I need to load data from Aurora (MySQL) to Redshift and using S3 is one of the available options. I can extract data from Aurora (MySQL) to S3 using and load them to Redshift using 2 statements:
SELECT *
FROM data_table
INTO OUTFILE S3 's3-XXX://bucket_name/aurora_files/data_table'
FORMAT CSV HEADER
FIELDS TERMINATED BY ';'
LINES TERMINATED BY '\n'
OVERWRITE ON;
copy data_table
from 's3://bucket_name/aurora_files/data_table.part_00000'
access_key_id 'XXX'
secret_access_key 'XXX'
csv
delimiter ';'
ignoreheader 1
timeformat 'YYYY-MM-DD HH:MI:SS'
region 'XXX';
This works wilt single file explicitly mentioned when loading to Redshift, but if I try loading multiple files using manifest, I get the following error:
[2022-03-15 14:13:23] [XX000] ERROR: S3 path "s3-XXX://bucket_name/aurora_files/data_table.part_00000" has invalid format.

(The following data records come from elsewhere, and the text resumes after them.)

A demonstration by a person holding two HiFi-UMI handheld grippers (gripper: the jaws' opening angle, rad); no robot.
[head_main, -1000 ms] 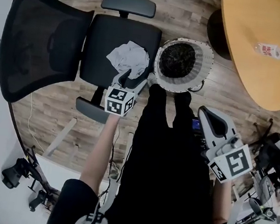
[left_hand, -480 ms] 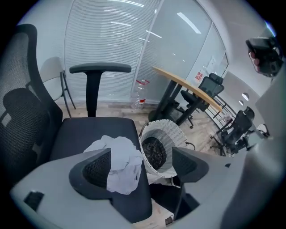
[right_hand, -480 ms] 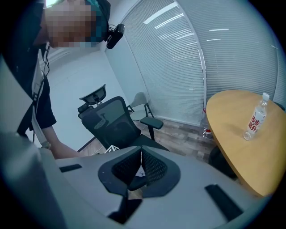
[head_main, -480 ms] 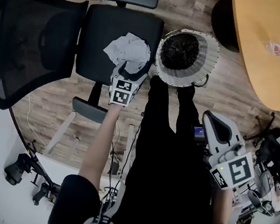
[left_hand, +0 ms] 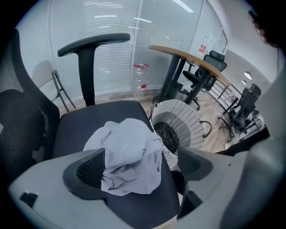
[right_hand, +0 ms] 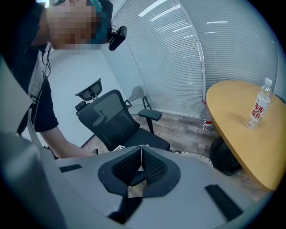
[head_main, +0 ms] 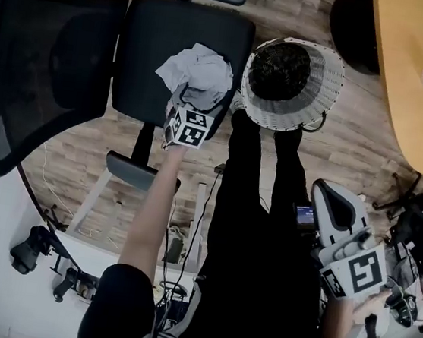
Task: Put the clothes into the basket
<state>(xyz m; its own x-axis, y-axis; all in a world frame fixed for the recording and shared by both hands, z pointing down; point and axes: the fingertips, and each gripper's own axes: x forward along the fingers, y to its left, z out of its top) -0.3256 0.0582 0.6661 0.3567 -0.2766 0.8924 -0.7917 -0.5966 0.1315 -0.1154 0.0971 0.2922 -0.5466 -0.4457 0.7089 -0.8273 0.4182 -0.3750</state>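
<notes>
Your left gripper (left_hand: 142,166) has come down over the chair seat (head_main: 146,49). Its 2 jaws are opening wide around the crumpled grey garment (left_hand: 127,143) there, so you can grasp next. The wicker basket (head_main: 316,93) stands beside the seat. Your right gripper (right_hand: 140,167) is closed and empty.

— What's underfoot?
— A wood-plank floor (head_main: 83,158), with a black mesh office chair (head_main: 53,53) standing on it.
— And farther off?
— A round wooden table (head_main: 411,70) bearing a water bottle (right_hand: 258,106); white blinds (right_hand: 178,58) cover the glass wall.
</notes>
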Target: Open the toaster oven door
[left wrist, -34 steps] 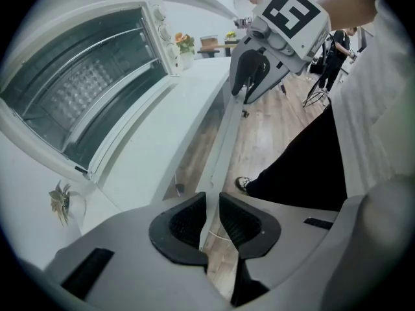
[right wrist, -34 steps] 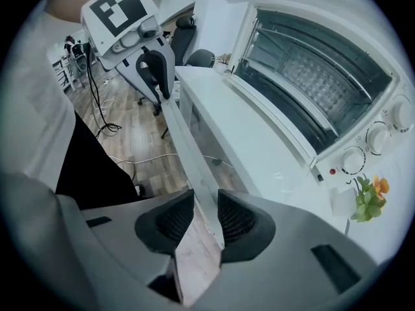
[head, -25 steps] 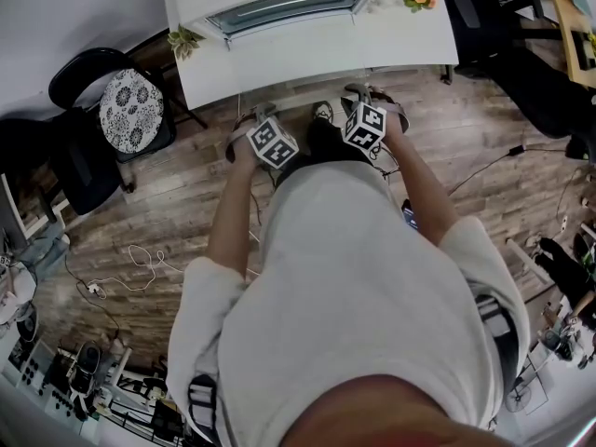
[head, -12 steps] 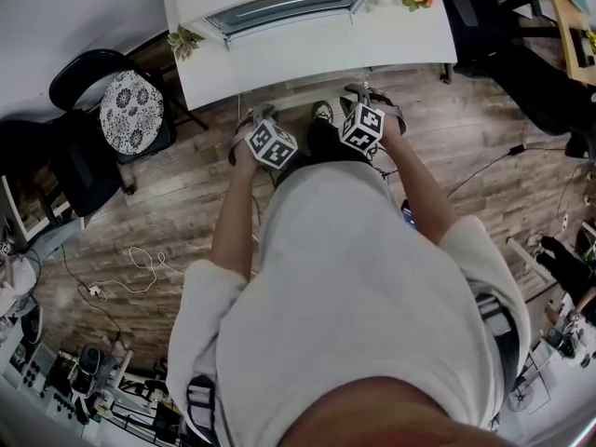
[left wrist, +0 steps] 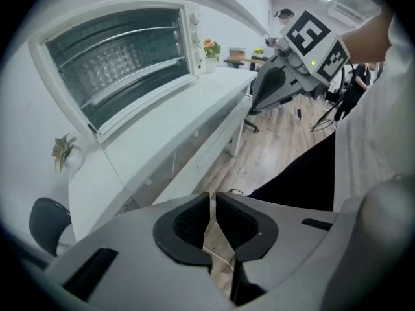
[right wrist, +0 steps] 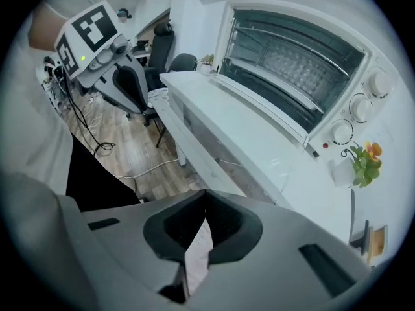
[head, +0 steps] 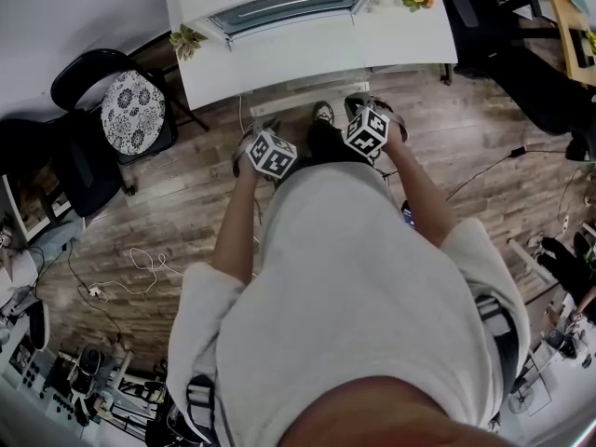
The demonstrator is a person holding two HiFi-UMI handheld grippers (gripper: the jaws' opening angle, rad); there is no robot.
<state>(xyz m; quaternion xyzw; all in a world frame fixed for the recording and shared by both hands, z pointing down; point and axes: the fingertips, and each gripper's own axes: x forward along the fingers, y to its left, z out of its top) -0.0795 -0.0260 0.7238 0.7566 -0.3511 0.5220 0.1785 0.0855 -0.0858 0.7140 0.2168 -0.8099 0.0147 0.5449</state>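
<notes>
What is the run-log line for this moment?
oven door: shut | left hand-held gripper: shut, empty | right hand-held gripper: just closed, empty

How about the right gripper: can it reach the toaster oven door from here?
Probably yes. The right gripper hangs short of the white table, with open air up to the toaster oven door. Its fingers have just closed on nothing and would need reopening.

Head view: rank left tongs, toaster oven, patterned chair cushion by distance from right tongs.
From the right tongs, just closed on nothing:
1. Left tongs, alongside, on its left.
2. Toaster oven, ahead on the table.
3. Patterned chair cushion, far left.
</notes>
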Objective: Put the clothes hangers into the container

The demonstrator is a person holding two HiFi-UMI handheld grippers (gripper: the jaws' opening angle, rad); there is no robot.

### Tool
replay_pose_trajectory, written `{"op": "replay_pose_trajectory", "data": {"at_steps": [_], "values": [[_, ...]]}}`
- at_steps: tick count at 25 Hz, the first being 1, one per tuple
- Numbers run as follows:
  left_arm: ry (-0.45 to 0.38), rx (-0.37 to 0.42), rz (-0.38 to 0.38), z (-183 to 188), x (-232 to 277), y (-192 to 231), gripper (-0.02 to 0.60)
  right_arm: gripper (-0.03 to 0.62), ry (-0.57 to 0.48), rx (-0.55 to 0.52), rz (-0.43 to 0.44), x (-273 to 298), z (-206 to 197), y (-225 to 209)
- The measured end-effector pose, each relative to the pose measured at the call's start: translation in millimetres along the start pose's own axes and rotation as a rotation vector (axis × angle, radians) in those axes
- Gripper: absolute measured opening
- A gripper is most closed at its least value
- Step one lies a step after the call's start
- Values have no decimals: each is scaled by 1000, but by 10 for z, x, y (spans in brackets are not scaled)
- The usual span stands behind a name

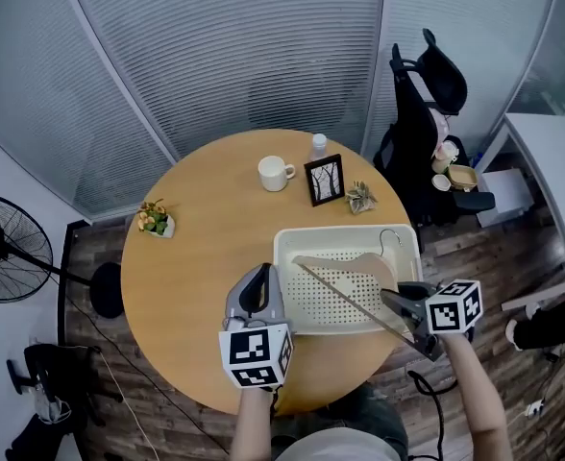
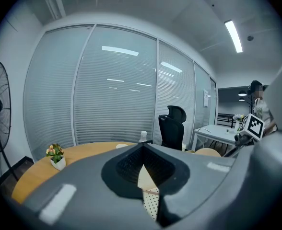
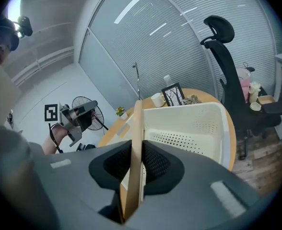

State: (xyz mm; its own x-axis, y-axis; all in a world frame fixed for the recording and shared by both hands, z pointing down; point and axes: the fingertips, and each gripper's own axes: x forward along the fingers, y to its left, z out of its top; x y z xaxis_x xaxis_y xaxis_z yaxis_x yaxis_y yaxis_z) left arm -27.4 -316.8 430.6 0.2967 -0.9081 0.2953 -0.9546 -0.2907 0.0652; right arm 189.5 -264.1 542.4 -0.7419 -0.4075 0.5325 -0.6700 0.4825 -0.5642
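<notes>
A wooden clothes hanger with a metal hook [image 1: 359,262] lies tilted inside the white perforated plastic basket [image 1: 345,230] at the lower right of the round wooden table [image 1: 206,257]. The right gripper [image 1: 393,303] clamps the hanger's thin bar near the basket's right corner; in the right gripper view its jaws press on both faces of the wood. The left gripper [image 1: 260,279] sits just beside the basket's left wall, its jaw tips drawn together on nothing. Toward the table's upper edge stand a white mug [image 1: 274,172] and a black-framed picture [image 1: 325,179].
</notes>
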Motion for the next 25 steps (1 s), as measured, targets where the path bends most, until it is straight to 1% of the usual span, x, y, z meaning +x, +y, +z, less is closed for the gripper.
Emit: {"op": "replay_pose_trajectory", "data": {"at_steps": [5,10,12,15,18,23,25], "values": [[1,-27,0,-17,-33,2,0,83,11,17,3,42,3,-37],[3,-28,14,-24,-30,39,0,84,37,47,-4,108,19,-142],[2,-34,17,-30,-32,45,0,86,57,47,-38,136,24,-200],[4,-41,22,-39,-39,55,0,89,76,10,-103,162,51,-277],[8,-40,25,-37,-39,72,0,86,89,-11,-128,191,75,-317],[7,-39,30,-30,-36,99,0,94,109,-12,-158,259,91,-401],[6,-39,31,-24,-32,101,0,98,121,-29,-187,280,88,-447]]}}
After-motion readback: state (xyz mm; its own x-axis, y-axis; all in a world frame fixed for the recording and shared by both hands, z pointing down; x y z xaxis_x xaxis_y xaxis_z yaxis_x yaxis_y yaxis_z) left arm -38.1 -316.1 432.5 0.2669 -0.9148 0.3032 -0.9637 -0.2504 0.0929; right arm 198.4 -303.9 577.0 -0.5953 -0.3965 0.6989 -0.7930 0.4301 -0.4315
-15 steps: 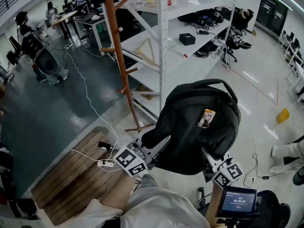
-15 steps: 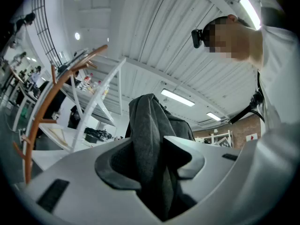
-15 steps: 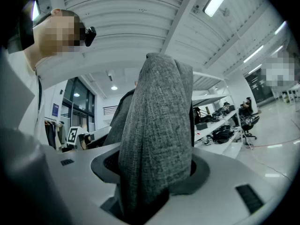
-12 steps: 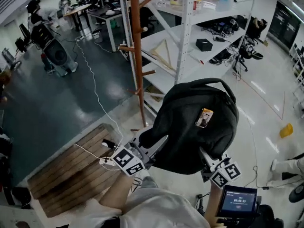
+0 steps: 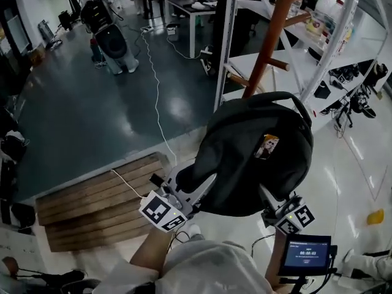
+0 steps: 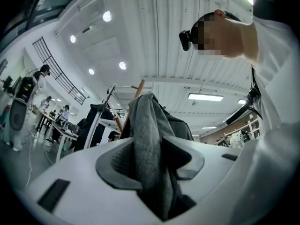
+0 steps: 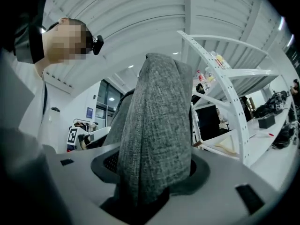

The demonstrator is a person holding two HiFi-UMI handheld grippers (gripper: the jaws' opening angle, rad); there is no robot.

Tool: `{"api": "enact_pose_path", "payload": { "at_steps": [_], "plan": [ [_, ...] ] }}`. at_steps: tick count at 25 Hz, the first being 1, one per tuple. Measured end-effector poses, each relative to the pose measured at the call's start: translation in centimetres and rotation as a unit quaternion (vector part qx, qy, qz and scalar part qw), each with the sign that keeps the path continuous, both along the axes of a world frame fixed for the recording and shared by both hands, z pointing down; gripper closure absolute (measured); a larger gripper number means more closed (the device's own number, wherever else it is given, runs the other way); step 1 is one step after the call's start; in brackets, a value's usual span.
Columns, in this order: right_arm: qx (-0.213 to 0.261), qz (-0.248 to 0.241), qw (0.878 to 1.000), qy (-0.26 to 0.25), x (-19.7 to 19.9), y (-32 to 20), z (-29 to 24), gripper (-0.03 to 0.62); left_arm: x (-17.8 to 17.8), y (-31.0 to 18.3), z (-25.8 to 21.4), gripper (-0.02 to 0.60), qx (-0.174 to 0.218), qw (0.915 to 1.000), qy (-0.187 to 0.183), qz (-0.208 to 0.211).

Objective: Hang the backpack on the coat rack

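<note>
small screen [image 5: 307, 256]: closest to me, just under the backpack's right corner. It's lit up, but too small to read.
left tool [image 5: 197, 187]: clamped on a fold of the backpack's grey fabric at its lower left. The fabric fills the gap between the jaws.
right tool [image 5: 270, 198]: same deal at the backpack's lower right, with the jaws pinching a thick grey fold.
backpack [image 5: 245, 158]: dark, held up off the floor between my two tools. The top handle [image 5: 293, 103] is on the far side and there's a little picture tag [image 5: 267, 146] on the face toward me. Not hung on a peg yet.
wooden pallet [image 5: 92, 201]: on the floor, down left of the backpack.
white cable [image 5: 157, 97]: snakes across the floor from the pallet, away past the backpack's left side.
coat rack [image 5: 272, 32]: orange-brown pole with pegs, right behind the backpack and rising past its top edge. Can't tell if they touch.
white shelving [image 5: 224, 48]: around the coat rack, beyond the backpack, with bottles [image 5: 324, 11] up top.
bench [image 5: 190, 5]: way off, beyond the backpack's upper left.
</note>
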State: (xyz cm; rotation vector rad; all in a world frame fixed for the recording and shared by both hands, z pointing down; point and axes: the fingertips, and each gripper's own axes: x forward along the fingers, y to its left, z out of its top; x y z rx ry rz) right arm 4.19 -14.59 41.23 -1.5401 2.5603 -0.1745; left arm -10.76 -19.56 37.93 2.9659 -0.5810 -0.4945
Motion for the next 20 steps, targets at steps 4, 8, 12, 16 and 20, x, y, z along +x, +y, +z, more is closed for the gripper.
{"api": "enact_pose_path", "payload": {
  "at_steps": [4,8,12,16,20],
  "plan": [
    [0.018,-0.022,1.0,-0.01,0.7,-2.1,-0.9,0.341,0.5,-1.2,-1.5,0.408,0.018,0.9996,-0.01,-0.019],
    [0.036,-0.048,0.998,-0.029,2.5,-3.8,-2.2,0.341,2.2,-2.1,-2.7,0.407,0.029,0.9985,-0.019,-0.042],
    [0.04,-0.068,0.996,-0.03,3.9,-5.1,-2.6,0.341,3.1,-2.5,-3.4,0.407,0.022,0.9973,-0.025,-0.065],
    [0.042,-0.1,0.993,-0.039,4.4,-6.8,-3.1,0.341,3.4,-3.4,-4.0,0.407,0.026,0.9948,-0.03,-0.094],
    [0.028,-0.128,0.99,-0.05,5.3,-9.0,-2.4,0.341,4.3,-4.9,-3.4,0.407,0.01,0.9927,-0.038,-0.114]
  ]
}}
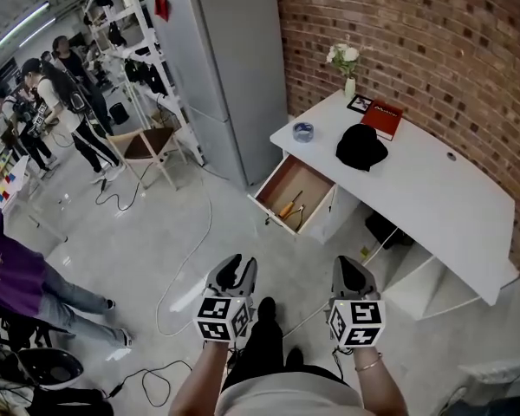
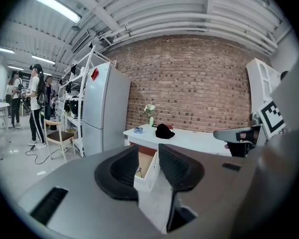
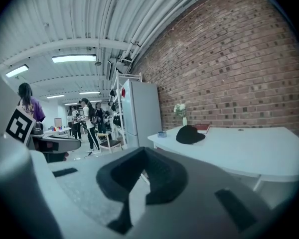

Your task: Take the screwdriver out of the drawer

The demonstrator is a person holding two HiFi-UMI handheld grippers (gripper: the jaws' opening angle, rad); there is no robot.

[2022-03-15 14:13:23] Detail:
[2022-03-15 14:13:23] -----------------------------------------------
[2022-03-15 14:13:23] error: S3 path "s3-XXX://bucket_name/aurora_files/data_table.part_00000" has invalid format.
[2022-03-15 14:13:23] code: 8001
[2022-03-15 14:13:23] context: Parsing S3 Bucket
[2022-03-15 14:13:23] query: 326558
[2022-03-15 14:13:23] location: s3_utility.cpp:133
[2022-03-15 14:13:23] process: padbmaster [pid=22440]
[2022-03-15 14:13:23] -----------------------------------------------
Statement that are returning errors:
SELECT *
FROM data_table
INTO OUTFILE S3 's3-XXX://bucket_name/aurora_files/data_table'
FORMAT CSV HEADER
FIELDS TERMINATED BY ';'
LINES TERMINATED BY '\n'
MANIFEST ON
OVERWRITE ON;
copy data_table
from 's3://bucket_name/aurora_files/data_table.manifest'
access_key_id 'XXX'
secret_access_key 'XXX'
csv
delimiter ';'
ignoreheader 1
timeformat 'YYYY-MM-DD HH:MI:SS'
region 'XXX'
manifest;
What could be the issue?
CodePudding user response:
It looks like the file names in your manifest are not in the correct format.
s3://bucket_name/aurora_files/data_table.part_00000 which works and
s3-eu-west-1://bi-xbo-poc/aurora_files/dwh_customers.part_00000 which doesn't.
I expect you just need to remove the region specifier.
CodePudding user response:
Right. The was in the command that was used to create S3 file. There is not need to specify region
INTO OUTFILE S3 's3-XXX://bucket_name/aurora_files/data_table'.
Keeping just s3:// fixes the manifest and files load.
INTO OUTFILE S3 's3://bucket_name/aurora_files/data_table'.